__What is needed__
Write out, word for word, every line in the data below from the one containing "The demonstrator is" to the one containing "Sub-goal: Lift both", both of them included.

__Data block__
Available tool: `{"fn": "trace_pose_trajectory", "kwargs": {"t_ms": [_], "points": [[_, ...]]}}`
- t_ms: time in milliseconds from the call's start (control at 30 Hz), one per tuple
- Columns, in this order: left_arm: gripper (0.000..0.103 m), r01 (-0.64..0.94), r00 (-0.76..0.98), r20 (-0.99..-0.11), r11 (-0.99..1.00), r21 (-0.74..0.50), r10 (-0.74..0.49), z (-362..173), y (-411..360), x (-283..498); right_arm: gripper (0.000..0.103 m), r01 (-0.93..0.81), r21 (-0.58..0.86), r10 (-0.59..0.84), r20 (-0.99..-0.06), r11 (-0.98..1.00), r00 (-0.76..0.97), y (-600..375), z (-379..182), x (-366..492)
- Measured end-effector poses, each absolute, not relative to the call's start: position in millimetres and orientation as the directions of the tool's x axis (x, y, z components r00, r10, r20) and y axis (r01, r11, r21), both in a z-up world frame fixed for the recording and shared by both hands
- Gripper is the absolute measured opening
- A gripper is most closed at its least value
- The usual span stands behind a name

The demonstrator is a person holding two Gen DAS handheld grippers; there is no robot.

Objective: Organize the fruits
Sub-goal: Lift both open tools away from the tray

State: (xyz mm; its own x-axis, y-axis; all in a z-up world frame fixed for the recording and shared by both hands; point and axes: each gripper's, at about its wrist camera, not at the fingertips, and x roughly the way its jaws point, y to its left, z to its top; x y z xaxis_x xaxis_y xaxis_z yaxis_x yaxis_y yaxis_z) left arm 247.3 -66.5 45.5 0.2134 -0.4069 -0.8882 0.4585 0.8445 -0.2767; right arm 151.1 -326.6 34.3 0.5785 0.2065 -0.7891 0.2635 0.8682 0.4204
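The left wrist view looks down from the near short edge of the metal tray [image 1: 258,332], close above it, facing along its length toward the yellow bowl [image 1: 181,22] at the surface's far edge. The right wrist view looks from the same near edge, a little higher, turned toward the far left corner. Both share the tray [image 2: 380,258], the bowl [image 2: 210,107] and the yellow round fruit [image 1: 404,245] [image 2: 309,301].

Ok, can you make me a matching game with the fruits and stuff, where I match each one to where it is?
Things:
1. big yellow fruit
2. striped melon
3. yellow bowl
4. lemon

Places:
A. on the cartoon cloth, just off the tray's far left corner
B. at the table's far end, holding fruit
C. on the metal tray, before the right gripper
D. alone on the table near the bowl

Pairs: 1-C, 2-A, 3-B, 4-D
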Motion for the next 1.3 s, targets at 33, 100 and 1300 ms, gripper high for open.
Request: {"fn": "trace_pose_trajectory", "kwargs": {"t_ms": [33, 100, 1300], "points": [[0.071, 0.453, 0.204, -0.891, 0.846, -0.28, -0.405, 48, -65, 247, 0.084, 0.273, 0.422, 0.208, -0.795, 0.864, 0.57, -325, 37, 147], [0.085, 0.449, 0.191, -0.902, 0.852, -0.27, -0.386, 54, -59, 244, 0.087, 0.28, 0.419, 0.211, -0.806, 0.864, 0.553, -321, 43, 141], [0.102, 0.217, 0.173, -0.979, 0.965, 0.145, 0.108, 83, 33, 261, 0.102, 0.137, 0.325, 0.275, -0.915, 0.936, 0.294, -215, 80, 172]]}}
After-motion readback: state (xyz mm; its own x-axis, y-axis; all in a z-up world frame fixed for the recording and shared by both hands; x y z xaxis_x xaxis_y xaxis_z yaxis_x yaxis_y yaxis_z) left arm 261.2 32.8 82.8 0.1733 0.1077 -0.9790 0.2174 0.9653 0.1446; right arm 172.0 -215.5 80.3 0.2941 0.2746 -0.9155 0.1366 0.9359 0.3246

__Answer section__
The demonstrator is a person holding two Gen DAS handheld grippers; there is no robot.

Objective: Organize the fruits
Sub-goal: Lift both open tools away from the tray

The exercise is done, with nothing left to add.